→ Task brief
Please copy each line of the listing below precisely, excluding the images.

******************************

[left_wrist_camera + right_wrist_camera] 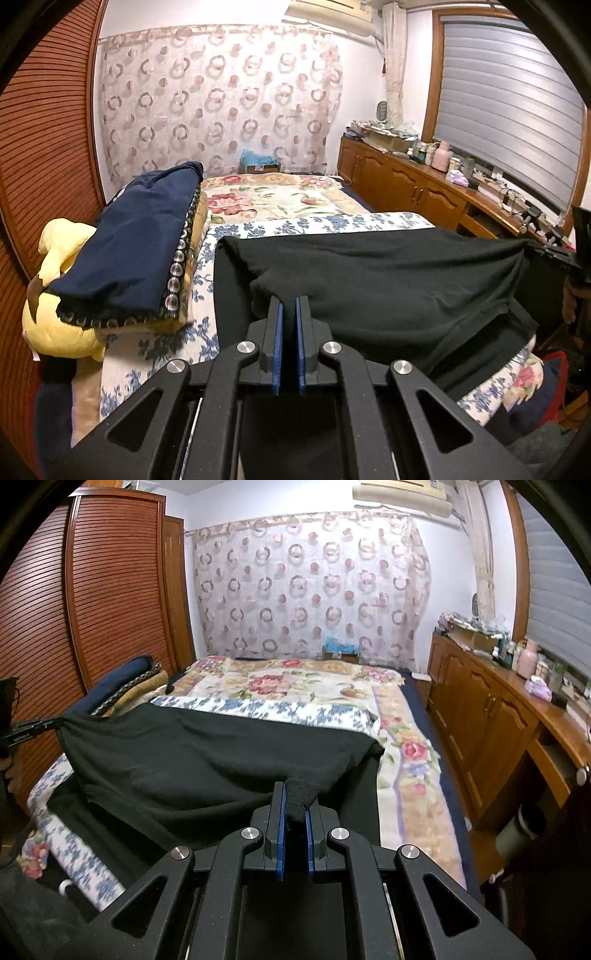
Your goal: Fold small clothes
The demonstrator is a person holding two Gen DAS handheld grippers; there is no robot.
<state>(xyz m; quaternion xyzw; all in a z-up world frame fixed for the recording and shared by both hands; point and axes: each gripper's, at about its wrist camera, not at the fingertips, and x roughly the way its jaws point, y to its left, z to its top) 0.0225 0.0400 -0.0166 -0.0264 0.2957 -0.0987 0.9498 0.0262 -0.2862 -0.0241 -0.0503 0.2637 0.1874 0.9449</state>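
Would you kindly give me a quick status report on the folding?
Left gripper and right gripper both shut on the black garment. Garment stretched between them above the bed. Nothing in the way.

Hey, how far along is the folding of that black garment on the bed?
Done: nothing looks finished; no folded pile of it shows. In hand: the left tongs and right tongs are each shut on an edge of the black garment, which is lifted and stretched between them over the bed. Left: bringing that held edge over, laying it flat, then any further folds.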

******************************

→ Exercise solution
[left_wrist_camera + right_wrist_camera] 
Your goal: Fold small clothes
The demonstrator is a person holding two Gen DAS handheld grippers; there is no robot.
<state>(xyz m; quaternion xyzw; all in a z-up world frame fixed for the recording and shared by both hands; point and axes: each gripper's, at about its wrist camera, not at the fingertips, and x roughly the way its jaws point, y to its left, z to its top) 0.0225 0.0400 -0.0166 -0.0264 0.2957 -0.0987 0.9498 0.0262 -0.2862 -0.0241 -0.0503 0.2637 0.1874 0.9449</state>
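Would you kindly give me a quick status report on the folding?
Left gripper and right gripper both shut on the black garment. Garment stretched between them above the bed. Nothing in the way.

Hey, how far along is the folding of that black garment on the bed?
Done: nothing looks finished; no folded pile of it shows. In hand: the left tongs and right tongs are each shut on an edge of the black garment, which is lifted and stretched between them over the bed. Left: bringing that held edge over, laying it flat, then any further folds.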

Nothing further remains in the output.